What to produce:
Below are some records. Pull every line that contains the word "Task".
##### Dataset excerpts
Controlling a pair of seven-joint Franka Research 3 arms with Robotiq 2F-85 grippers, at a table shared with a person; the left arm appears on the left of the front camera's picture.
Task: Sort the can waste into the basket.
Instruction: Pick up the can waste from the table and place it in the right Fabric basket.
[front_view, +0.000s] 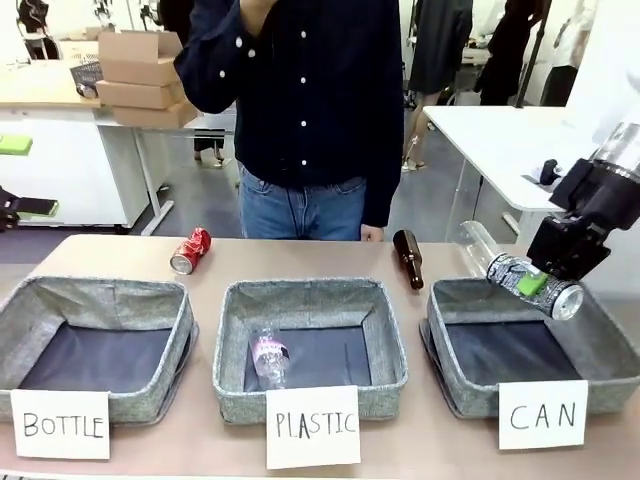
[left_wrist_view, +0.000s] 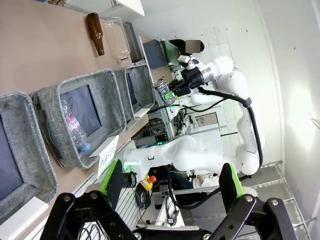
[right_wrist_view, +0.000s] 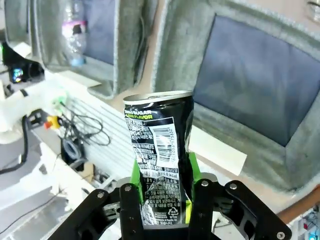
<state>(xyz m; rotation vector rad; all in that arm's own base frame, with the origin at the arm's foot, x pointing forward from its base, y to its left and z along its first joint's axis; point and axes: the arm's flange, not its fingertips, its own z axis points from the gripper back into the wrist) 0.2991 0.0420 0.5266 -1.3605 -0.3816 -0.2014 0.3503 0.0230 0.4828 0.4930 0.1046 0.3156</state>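
Observation:
My right gripper (front_view: 541, 278) is shut on the dark blue-black can (front_view: 522, 284), which lies tilted in the air over the far right rim of the CAN basket (front_view: 440, 335). In the right wrist view the can (right_wrist_view: 160, 145) stands between the green pads, with the grey basket (right_wrist_view: 175, 65) and its dark lining below. The red dented can (front_view: 190, 250) lies on the table behind the BOTTLE bin. My left gripper (left_wrist_view: 170, 187) is open, holds nothing and hangs off the table's near side. From there I see the right arm with the can (left_wrist_view: 162, 91) in its gripper.
The BOTTLE bin (front_view: 100, 300) is on the left. The PLASTIC bin (front_view: 230, 340) in the middle holds a clear plastic bottle (front_view: 268, 355). A brown glass bottle (front_view: 407, 257) and a clear plastic bottle (front_view: 478, 240) lie behind the CAN basket. A person stands at the far edge.

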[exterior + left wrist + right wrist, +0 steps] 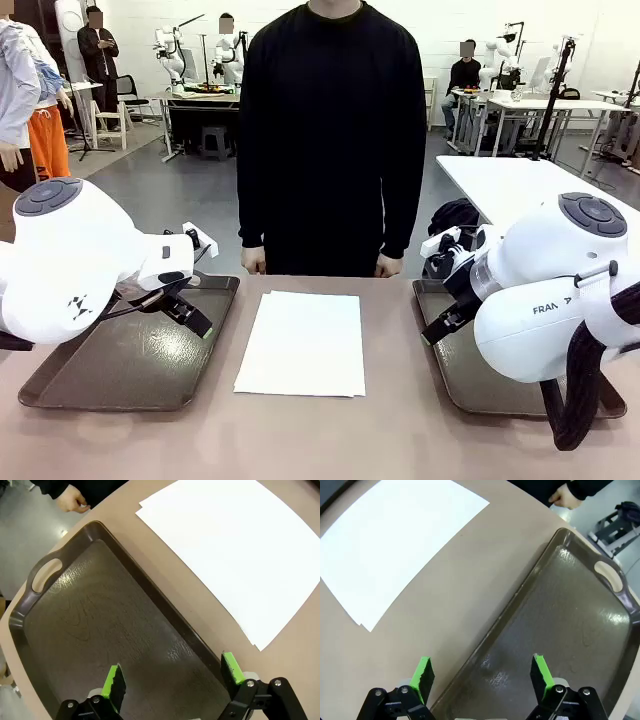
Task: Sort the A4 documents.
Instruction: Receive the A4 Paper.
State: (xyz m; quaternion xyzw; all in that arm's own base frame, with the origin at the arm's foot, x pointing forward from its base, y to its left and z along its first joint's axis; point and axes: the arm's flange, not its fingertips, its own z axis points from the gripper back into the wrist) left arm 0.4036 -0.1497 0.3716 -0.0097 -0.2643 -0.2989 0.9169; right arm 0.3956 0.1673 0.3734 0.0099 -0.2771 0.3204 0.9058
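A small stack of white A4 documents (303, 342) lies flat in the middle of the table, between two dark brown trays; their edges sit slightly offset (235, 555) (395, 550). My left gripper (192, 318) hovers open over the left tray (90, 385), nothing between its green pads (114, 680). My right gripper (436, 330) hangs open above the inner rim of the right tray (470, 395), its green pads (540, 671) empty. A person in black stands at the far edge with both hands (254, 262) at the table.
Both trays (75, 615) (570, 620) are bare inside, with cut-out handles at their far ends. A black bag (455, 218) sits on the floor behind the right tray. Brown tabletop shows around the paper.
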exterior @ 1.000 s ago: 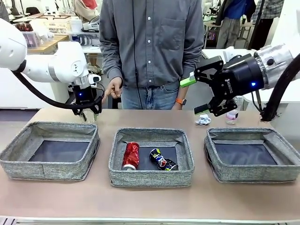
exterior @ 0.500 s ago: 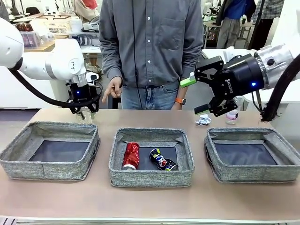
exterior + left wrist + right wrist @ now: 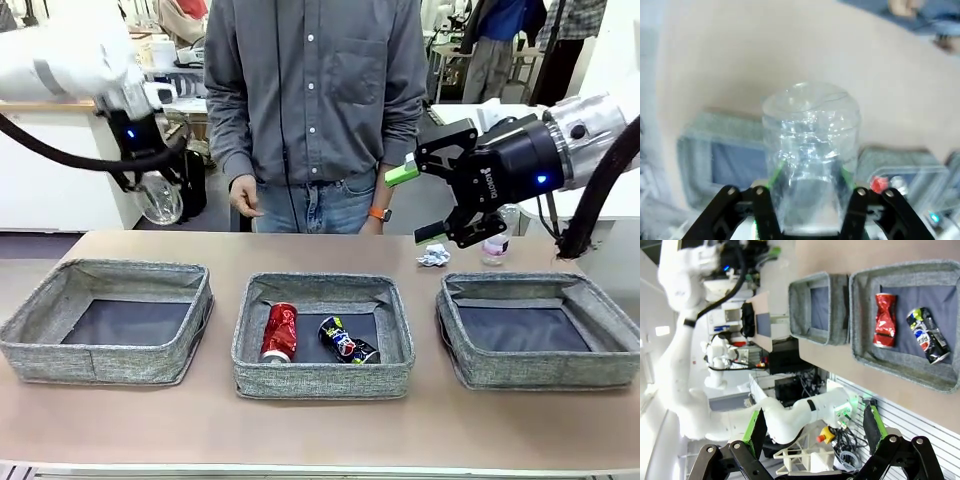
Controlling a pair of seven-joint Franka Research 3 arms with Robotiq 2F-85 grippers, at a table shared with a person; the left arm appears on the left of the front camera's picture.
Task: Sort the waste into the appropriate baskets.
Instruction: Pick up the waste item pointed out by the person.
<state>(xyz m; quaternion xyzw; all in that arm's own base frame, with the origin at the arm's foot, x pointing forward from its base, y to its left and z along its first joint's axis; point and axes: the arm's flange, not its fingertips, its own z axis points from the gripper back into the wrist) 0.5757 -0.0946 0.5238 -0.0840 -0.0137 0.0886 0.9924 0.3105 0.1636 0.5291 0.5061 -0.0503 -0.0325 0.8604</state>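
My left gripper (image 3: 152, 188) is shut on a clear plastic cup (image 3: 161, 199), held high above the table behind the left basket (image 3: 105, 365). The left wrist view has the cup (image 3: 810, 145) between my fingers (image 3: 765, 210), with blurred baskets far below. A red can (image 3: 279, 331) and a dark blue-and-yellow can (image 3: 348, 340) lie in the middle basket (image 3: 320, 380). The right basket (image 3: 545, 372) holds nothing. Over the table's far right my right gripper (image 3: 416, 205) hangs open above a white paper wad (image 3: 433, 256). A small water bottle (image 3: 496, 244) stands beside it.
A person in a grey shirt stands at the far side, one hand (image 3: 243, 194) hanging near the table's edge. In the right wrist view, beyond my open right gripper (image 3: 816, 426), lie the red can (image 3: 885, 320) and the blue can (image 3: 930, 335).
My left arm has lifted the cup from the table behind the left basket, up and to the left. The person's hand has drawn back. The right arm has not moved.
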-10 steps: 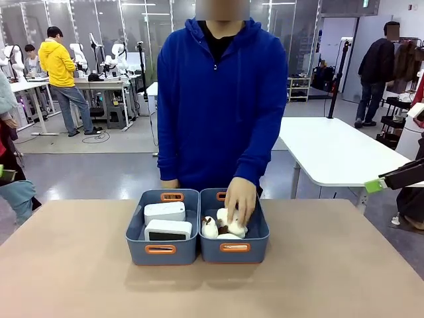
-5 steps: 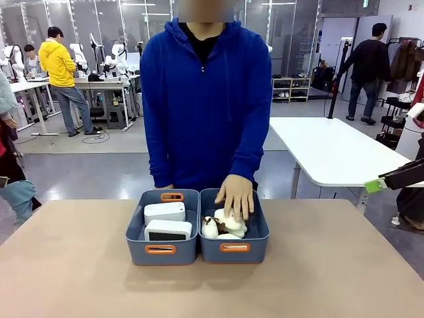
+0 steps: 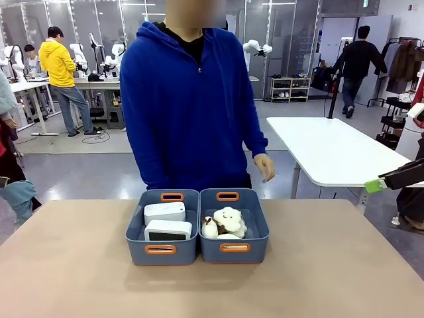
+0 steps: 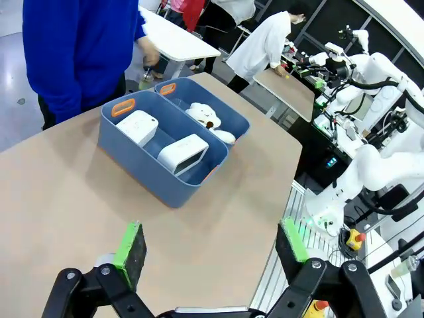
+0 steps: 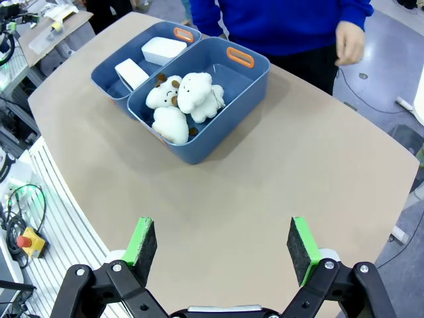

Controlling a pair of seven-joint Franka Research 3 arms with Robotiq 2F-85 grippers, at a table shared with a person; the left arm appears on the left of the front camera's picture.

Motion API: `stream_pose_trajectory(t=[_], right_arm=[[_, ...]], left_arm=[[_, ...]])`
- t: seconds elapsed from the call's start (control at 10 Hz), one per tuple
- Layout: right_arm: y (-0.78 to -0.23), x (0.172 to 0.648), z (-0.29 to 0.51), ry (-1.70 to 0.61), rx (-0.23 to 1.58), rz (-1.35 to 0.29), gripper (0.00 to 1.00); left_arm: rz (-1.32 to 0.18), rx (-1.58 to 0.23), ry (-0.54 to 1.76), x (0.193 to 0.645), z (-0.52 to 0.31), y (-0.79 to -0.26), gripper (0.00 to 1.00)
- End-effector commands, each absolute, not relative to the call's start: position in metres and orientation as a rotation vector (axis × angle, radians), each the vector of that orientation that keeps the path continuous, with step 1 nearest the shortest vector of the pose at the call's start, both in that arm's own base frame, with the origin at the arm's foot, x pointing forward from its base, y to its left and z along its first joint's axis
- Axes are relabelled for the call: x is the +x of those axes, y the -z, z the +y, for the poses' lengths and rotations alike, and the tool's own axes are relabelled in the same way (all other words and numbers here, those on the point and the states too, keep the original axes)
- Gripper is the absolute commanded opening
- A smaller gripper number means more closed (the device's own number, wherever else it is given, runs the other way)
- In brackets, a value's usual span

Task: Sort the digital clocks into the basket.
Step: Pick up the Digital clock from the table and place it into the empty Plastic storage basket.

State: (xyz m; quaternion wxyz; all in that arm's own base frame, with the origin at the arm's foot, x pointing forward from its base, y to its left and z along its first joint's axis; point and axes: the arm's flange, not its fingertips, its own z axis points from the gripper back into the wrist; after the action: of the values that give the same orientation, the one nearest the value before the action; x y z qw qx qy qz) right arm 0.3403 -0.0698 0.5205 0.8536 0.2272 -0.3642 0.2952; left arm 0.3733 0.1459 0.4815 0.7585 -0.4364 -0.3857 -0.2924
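**Clocks look sorted; both arms standing off**

I read this as the tail end of the job. The table (image 3: 73,265), a plain tan surface, carries a pair of blue-grey tubs side by side near its far edge, at the middle, in front of the person in a blue hoodie (image 3: 189,99). The basket (image 3: 162,228), on my left of the pair, holds both digital clocks (image 3: 165,221): one lies toward its far end, the other toward its near end, close together, and whether they touch I cannot tell. The neighbouring tub (image 3: 235,228) holds the white plush toys (image 3: 225,223). The person's hand (image 3: 264,166) is off the tubs, hanging above the table's far edge.

From the wrist views, my left gripper (image 4: 209,248) has its jaws spread wide with nothing between the green pads, high above the table's left side. My right gripper (image 5: 222,246) is equally wide and empty, above the near right part of the table.

Judging by this, no pick remains; the next move calls only for keeping clear.

The room behind is an open lab with white tables, other people and glass partitions.
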Motion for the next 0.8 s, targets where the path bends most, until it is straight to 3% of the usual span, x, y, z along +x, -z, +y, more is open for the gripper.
stream_pose_trajectory(t=[0.0, 0.7], right_arm=[[-0.5193, 0.3393, -0.0682, -0.613, 0.465, -0.761, 1.0], [-0.5193, 0.3393, -0.0682, -0.613, 0.465, -0.761, 1.0]], left_arm=[[-0.845, -0.962, 0.636, 0.3744, 0.1467, -0.4823, 1.0], [-0.845, -0.962, 0.636, 0.3744, 0.1467, -0.4823, 1.0]])
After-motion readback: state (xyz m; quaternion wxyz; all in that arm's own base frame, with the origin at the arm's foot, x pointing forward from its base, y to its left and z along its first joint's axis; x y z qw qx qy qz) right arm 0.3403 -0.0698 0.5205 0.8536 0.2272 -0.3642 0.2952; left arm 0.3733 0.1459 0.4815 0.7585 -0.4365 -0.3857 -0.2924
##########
Exercise response:
Task: Sort the can waste into the basket.
Task: Sort the A4 documents.
Task: Sort the waste into the appropriate baskets.
Task: Sort the digital clocks into the basket.

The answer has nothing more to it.